Internacional
Bruxelas aposta em arte como antídoto para depressão
Em projeto-piloto, médicos prescrevem visitas a museus como saída para distúrbios mentais. Além de ajudar número crescente de depressivos, vice-prefeita visa assim revitalizar o abalado setor de cultura da capital belga
Stéphane Campion está experimentando uma nova receita contra a depressão. Ele próprio pôde escolher, durante a consulta com seu terapeuta: pinturas e esculturas históricas? A história do artesanato de renda? A galeria de fantasias do Manneken Pis, a icônica estátua de bronze do garotinho fazendo pipi, de Bruxelas? Se quiser, poderá levar três convidados.
Ele e o doutor Vincent Lustygier integram um projeto-piloto de seis meses, em que médicos prescrevem formalmente visitas grátis aos museus participantes da capital belga, numa tentativa de atrair pacientes para fora do isolamento da doença mental.
Ao saber da iniciativa, Campion embarcou imediatamente. No momento ele se encontra na fase de recuperação, após lutar durante anos contra os demônios da depressão, quando diz que se sentia incapaz de se vestir, sair e ver amigos. “Usar o transporte público era difícil”, conta.
Ironicamente, neste dia a preferência de Campion, que o psicoterapeuta anota numa receita formal, é justo por um lugar profundo e escuro: o Museu do Esgoto de Bruxelas. Ele argumenta que sua escolha não reduz a chance de sucesso, já que a intenção da terapia é simplesmente fazer com que o paciente saia e encontre gente.
Orgulho de proporcionar prazer a outros
Como um dos 20 médicos participantes, Lustygier está convencido de que o projeto-piloto poderá ser útil a todos os seus pacientes. A maioria deles se interessa pela ideia, embora “alguns não tenham querido ir, por estarem acanhados para sair e deixar o ambiente em que vivem”.
Apesar de há décadas já usar em seus tratamentos aulas de arte e visitas em grupo a museus, ele crê que essa nova abordagem incorpora elementos importantes: receber uma prescrição por escrito, em vez de apenas uma sugestão, tem mais peso para pacientes na luta para encontrar motivação.

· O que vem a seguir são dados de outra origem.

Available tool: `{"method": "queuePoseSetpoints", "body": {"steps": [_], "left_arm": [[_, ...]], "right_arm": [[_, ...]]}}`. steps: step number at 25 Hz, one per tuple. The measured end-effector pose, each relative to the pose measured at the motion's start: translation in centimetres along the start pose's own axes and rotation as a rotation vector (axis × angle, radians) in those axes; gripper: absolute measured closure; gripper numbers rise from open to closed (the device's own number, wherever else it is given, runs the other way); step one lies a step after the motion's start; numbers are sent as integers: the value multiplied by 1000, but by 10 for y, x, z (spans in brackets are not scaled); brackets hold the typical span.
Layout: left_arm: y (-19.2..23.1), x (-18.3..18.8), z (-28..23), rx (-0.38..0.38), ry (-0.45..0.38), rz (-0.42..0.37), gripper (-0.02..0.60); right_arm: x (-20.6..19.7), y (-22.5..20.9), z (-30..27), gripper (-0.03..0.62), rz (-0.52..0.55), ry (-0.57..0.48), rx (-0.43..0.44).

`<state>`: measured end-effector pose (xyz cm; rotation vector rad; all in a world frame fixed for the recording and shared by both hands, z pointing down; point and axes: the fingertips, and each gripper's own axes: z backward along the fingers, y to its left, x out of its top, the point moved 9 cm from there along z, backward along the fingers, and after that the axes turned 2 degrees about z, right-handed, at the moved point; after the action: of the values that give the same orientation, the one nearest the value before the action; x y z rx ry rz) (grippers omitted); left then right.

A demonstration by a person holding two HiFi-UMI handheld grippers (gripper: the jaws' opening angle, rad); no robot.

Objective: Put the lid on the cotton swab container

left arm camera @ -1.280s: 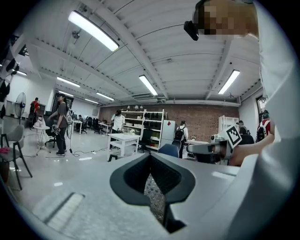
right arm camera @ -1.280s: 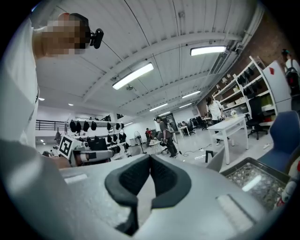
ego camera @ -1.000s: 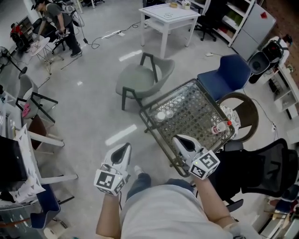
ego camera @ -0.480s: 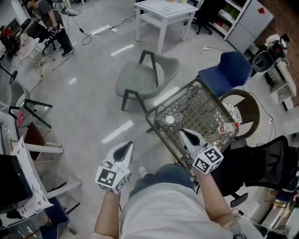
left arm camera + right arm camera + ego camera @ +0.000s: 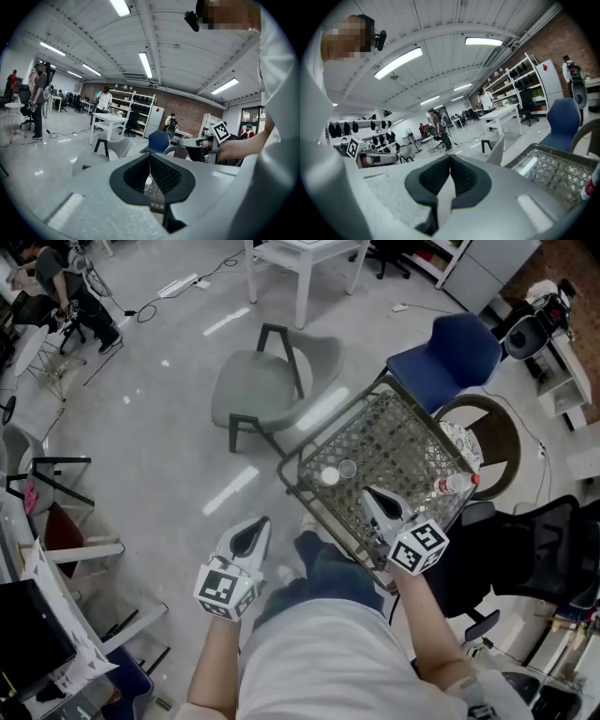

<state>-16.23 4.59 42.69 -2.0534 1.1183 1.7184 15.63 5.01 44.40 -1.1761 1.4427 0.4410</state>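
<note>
In the head view a small table [image 5: 398, 437] with a patterned mesh top stands ahead of me. On its near left part lie a white round lid [image 5: 327, 476] and, just right of it, a small clear round container [image 5: 348, 468]. My right gripper [image 5: 369, 496] is shut and empty, over the table's near side, a short way right of the container. My left gripper [image 5: 256, 527] is shut and empty over the floor, left of the table. The left gripper view shows shut jaws [image 5: 150, 158]. So does the right gripper view [image 5: 450, 160], beside the table's top [image 5: 553, 171].
A bottle with a red cap [image 5: 454, 484] lies at the table's right side. A grey chair [image 5: 262, 390] stands left of the table, a blue chair [image 5: 450, 348] behind it, a round-backed wooden chair [image 5: 499, 442] and a black office chair [image 5: 534, 559] to its right.
The head view has swung, so the table now sits a little lower and left in it. Both grippers stay shut and empty; the right one reaches slightly further over the table.
</note>
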Motion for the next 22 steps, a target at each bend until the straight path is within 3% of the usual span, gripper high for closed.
{"method": "queuePoseSetpoints", "body": {"steps": [7, 16, 22], "left_arm": [[14, -6, -65, -59, 109, -5, 572], [35, -40, -136, -108, 285, -24, 571], [47, -71, -173, -108, 382, 13, 571]], "right_arm": [[-18, -54, -22, 591, -76, 47, -47], [-55, -109, -56, 587, -146, 143, -71], [-84, -136, -77, 568, -186, 214, -70]]}}
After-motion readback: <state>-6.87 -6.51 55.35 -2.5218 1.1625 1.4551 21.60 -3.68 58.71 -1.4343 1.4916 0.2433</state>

Além disso, o fato de poder levar três convidados confere, a alguém vivendo com renda limitada, um sentimento de orgulho de poder proporcionar prazer a outros. “É algo novo para nós”, comenta Lustygier. “Estamos entusiasmados de usar a possibilidade.”
O projeto foi lançado pela vice-prefeita de Bruxelas, Delphine Houba, após tomar conhecimento de uma iniciativa semelhante no Canadá. Sua meta é ajudar tanto o número crescente de portadores de distúrbios mentais, quanto o debilitado setor cultural da cidade, pelo qual ela é responsável.

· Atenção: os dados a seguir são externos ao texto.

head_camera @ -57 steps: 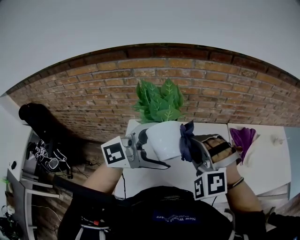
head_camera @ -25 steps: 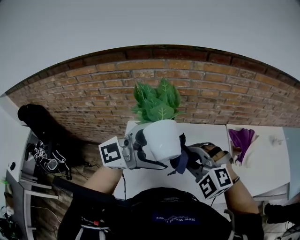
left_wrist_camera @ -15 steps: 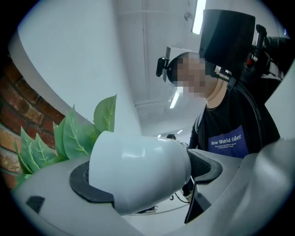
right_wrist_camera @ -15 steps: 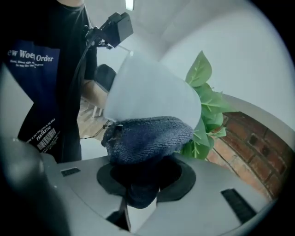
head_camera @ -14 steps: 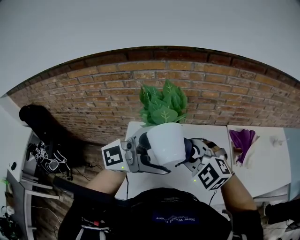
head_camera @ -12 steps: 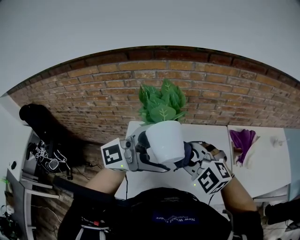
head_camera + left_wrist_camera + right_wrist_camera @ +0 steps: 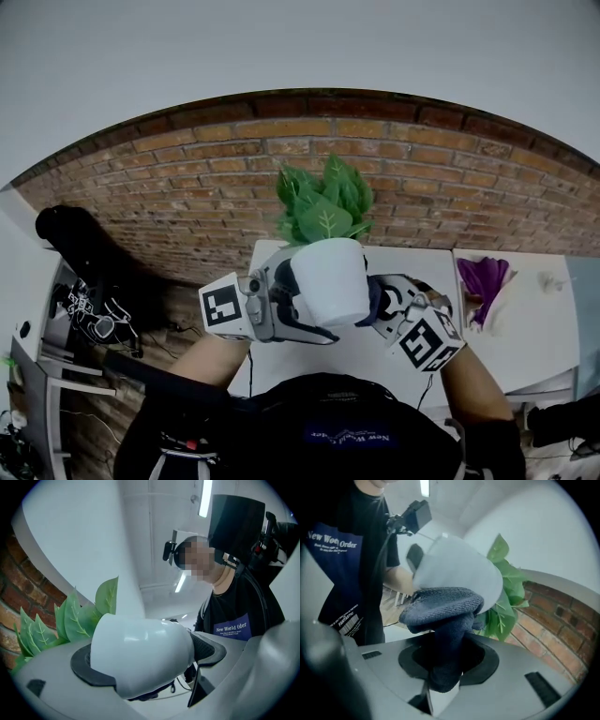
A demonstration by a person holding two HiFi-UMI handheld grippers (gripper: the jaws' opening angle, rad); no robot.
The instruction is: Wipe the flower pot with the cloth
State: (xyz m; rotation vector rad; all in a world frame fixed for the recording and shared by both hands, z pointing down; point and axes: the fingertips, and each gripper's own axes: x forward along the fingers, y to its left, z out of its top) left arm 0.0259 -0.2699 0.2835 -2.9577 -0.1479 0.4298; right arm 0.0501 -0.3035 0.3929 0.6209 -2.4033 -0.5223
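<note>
My left fingers (image 7: 208,649) stay clamped round the white flower pot (image 7: 333,279), lifted over the worktop (image 7: 309,361), while my right fingers (image 7: 485,660), pinching the blue cloth (image 7: 440,606), have slid it down to 4 o'clock on its side, so wiping's under way.

Both forearms are up in front of the chest. The left hand-held gripper (image 7: 292,305) clamps the glossy white flower pot (image 7: 330,279). The right hand-held gripper (image 7: 382,305), angled inward, pinches the dark blue knitted cloth (image 7: 443,604) against it.
</note>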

“Na Bélgica, os casos de depressão dobraram em dez anos, portanto é gigantesco. Há tanta gente sofrendo. Não temos nada a perder, os médicos não têm nada a perder, nem os pacientes. E para os museus, é simplesmente mais público que vem, e podemos compartilhar todo esse patrimônio cultural.”
Em contato com as maravilhas do mundo
Um relatório de 2019 da Organização Mundial de Saúde (OMS) cita mais de 3 mil estudos que identificaram um “importante papel das artes na prevenção de doenças, promoção da saúde e gestão e tratamento de enfermidades por toda a vida”.
Passeando pelo Museu da Cidade de Bruxelas, a guia turística espanhola María Gomez Carmona diz considerar a iniciativa boa: “Quando estou me sentindo mal ou triste, ou de mau humor, geralmente vou para o Museu do Prado de Madri, e isso me ajuda.” A visitante romena Mariuca Hristea concorda: “A vida é tão triste hoje em dia. Ver algo bonito faz a gente se sentir mais feliz. Para mim, é simples assim.”
Na saída do Museu do Esgoto, Stéphane Campion afirma que estar absorto, mesmo em algo que não é convencionalmente “belo”, serviu sua finalidade terapêutica: “Eu me sinto melhor. Esqueço os meus problemas e vejo as maravilhas do mundo.”
A vice-prefeita afirma que, mesmo antes da conclusão do projeto, em março, já há indicações de que também houve uma revitalização dos setores que ela tinha em mente.
“Já fui contatada por outras instituições culturais, também por outros médicos, dispostos a participar do projeto. Talvez vá levar algum tempo para fazer as pessoas entenderem como a coisa funciona, e para virem. Mas acho que, mesmo que sejam só umas poucas, já terá sido muito positivo”, diz Houba.